» Dataset entries
────────────────
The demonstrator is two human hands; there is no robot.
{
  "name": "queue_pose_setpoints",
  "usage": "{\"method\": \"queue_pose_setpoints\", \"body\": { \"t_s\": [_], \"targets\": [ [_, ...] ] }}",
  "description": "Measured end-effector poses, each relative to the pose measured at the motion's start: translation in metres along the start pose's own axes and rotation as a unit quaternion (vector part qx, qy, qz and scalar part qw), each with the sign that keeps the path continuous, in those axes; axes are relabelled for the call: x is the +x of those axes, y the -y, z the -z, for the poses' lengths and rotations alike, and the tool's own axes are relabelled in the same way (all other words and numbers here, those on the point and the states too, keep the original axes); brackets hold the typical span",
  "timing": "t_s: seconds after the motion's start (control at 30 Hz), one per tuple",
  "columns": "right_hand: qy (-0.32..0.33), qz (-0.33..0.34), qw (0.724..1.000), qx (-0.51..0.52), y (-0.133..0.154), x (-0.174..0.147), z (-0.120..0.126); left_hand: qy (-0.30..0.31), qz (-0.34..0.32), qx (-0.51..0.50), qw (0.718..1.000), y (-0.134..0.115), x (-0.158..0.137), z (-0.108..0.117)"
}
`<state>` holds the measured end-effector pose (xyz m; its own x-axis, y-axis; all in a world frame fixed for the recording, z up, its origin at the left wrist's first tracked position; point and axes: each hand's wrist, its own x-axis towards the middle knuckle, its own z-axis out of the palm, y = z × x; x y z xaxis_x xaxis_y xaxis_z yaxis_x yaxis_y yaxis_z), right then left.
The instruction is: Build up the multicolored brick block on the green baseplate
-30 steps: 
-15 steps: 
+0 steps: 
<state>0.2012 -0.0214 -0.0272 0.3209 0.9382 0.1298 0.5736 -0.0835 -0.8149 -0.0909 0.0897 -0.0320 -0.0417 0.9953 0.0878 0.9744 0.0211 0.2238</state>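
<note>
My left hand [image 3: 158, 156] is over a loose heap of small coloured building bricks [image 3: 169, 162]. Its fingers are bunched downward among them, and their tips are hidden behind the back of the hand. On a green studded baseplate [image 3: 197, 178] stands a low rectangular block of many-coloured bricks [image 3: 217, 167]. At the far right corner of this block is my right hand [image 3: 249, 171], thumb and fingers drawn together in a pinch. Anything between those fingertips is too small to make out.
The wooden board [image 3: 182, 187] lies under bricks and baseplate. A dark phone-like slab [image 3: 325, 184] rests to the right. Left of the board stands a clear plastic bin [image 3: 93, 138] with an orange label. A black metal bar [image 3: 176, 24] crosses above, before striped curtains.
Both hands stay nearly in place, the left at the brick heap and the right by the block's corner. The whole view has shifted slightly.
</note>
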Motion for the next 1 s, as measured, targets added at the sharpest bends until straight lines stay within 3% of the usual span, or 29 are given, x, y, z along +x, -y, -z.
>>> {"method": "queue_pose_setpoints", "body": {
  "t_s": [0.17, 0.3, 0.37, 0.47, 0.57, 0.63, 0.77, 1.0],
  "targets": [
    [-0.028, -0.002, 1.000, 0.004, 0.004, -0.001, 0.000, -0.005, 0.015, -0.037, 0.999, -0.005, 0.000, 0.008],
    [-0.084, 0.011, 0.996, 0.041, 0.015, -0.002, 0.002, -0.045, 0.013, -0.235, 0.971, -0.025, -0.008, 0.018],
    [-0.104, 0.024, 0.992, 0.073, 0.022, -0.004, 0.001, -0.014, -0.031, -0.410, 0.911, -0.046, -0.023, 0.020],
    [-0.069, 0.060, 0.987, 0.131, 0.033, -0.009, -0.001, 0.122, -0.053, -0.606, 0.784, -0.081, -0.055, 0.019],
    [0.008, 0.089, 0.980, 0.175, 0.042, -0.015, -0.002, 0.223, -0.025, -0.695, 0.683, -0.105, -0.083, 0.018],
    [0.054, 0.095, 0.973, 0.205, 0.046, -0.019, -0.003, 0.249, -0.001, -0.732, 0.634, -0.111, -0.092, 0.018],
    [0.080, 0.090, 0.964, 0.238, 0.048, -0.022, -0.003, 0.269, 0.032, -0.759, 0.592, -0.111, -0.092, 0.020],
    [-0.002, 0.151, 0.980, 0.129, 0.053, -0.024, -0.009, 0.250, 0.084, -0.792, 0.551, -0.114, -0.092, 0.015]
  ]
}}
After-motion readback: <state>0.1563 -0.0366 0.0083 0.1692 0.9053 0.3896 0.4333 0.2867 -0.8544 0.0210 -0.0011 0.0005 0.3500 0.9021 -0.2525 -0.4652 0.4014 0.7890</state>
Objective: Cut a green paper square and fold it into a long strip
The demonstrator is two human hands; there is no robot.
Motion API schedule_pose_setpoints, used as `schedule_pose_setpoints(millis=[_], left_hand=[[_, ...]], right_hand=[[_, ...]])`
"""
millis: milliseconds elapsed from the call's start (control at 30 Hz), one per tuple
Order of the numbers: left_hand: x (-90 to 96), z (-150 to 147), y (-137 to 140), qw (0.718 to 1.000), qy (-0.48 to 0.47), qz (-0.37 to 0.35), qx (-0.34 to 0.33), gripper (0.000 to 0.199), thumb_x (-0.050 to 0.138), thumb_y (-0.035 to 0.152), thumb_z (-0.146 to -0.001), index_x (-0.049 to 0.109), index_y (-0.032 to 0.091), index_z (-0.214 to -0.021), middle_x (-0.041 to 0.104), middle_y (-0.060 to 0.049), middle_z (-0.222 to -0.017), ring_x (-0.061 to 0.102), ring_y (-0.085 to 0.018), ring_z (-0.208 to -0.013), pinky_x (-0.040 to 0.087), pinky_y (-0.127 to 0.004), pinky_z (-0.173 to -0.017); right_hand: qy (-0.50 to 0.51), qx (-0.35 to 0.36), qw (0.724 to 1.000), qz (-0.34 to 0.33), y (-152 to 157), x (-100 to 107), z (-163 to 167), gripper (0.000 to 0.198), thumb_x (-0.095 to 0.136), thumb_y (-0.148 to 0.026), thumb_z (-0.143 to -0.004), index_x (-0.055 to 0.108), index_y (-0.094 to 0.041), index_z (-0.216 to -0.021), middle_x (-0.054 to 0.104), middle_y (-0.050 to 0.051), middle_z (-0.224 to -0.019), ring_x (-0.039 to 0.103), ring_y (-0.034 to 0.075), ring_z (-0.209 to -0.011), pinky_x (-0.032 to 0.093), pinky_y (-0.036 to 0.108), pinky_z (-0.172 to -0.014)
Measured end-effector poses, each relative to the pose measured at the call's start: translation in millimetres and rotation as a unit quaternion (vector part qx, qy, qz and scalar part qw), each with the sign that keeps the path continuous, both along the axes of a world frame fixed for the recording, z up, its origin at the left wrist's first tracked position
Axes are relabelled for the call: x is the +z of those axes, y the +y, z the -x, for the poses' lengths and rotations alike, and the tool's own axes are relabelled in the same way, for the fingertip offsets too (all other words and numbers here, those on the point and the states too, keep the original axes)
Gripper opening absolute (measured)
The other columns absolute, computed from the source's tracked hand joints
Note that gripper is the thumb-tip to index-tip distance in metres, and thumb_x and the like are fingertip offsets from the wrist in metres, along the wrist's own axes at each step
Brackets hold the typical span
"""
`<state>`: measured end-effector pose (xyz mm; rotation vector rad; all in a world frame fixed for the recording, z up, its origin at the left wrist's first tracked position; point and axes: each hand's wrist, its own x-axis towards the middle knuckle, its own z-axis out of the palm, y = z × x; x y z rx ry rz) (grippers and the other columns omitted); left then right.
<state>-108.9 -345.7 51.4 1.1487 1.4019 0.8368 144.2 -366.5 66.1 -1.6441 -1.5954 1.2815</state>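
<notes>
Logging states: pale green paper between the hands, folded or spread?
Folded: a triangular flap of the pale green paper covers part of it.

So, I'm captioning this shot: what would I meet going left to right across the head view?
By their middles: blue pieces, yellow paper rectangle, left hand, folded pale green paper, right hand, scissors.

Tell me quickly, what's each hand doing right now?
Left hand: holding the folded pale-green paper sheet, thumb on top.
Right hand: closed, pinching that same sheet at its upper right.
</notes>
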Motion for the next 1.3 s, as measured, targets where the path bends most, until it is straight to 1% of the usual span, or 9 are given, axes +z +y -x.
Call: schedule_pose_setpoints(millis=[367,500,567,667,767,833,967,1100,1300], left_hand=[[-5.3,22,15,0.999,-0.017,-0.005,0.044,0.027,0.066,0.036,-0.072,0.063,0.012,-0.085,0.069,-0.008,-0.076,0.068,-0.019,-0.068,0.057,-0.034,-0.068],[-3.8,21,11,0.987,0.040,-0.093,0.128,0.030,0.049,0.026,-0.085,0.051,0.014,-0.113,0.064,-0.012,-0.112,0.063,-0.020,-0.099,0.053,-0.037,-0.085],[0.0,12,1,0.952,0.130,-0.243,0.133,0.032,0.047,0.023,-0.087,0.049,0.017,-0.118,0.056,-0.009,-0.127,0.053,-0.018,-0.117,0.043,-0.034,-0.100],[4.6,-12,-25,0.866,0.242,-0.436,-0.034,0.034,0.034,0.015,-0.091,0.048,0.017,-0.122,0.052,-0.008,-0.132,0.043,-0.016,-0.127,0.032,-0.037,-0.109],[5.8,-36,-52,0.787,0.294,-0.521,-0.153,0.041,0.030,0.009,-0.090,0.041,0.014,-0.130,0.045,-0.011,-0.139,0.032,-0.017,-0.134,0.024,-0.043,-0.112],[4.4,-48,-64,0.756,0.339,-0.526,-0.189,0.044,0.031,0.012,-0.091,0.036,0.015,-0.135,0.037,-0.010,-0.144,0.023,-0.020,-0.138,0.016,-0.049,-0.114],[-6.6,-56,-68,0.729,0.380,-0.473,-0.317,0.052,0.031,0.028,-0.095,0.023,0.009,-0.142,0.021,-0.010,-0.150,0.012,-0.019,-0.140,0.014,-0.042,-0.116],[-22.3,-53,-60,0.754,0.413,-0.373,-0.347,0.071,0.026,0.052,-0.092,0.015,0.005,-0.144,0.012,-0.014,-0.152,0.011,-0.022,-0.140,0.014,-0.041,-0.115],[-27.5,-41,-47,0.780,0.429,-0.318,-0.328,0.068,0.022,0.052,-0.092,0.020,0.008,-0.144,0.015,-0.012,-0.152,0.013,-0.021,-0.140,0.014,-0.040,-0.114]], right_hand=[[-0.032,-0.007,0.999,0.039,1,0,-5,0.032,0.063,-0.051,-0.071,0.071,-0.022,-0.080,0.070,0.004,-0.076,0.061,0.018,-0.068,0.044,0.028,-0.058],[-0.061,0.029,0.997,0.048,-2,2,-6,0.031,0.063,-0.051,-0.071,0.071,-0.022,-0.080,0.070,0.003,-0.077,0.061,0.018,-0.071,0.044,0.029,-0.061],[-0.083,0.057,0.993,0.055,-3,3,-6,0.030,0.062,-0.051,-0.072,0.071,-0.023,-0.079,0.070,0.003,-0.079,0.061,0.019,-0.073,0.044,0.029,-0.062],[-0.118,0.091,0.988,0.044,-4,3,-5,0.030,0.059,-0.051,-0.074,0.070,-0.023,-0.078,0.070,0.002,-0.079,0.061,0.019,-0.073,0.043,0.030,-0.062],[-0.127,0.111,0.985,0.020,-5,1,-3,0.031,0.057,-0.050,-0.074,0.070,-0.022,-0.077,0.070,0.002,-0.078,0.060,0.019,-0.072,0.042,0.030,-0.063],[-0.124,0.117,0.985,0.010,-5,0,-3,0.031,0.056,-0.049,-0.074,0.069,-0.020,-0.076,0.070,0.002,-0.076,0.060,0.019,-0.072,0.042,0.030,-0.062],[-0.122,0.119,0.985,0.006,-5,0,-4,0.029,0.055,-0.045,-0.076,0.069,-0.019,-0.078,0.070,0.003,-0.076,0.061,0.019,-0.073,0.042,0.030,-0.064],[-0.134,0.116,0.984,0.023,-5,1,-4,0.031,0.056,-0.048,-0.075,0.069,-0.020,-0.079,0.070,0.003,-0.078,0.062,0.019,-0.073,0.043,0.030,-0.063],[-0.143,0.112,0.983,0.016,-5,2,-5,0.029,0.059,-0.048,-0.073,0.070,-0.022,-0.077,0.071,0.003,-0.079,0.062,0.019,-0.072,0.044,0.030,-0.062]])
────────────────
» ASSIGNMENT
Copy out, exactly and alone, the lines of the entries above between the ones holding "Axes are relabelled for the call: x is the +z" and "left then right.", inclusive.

» ANSWER SECTION
Axes are relabelled for the call: x is the +z of those axes, y the +y, z the -x, for the poses' lengths and rotations alike, and the tool's own axes are relabelled in the same way, for the fingertip offsets too (all other words and numbers here, those on the point and the states too, keep the original axes)
Gripper opening absolute (measured)
The other columns absolute, computed from the source's tracked hand joints
Note that gripper is the thumb-tip to index-tip distance in metres, and thumb_x and the like are fingertip offsets from the wrist in metres, along the wrist's own axes at each step
Brackets hold the typical span
"""
`<state>`: measured end-effector pose (xyz mm; rotation vector rad; all in a world frame fixed for the recording, z up, its origin at the left wrist's first tracked position; point and axes: each hand's wrist, its own x-axis towards the middle knuckle, its own z-axis out of the palm, y = z × x; x y z rx ry rz) (grippers and the other columns omitted); left then right.

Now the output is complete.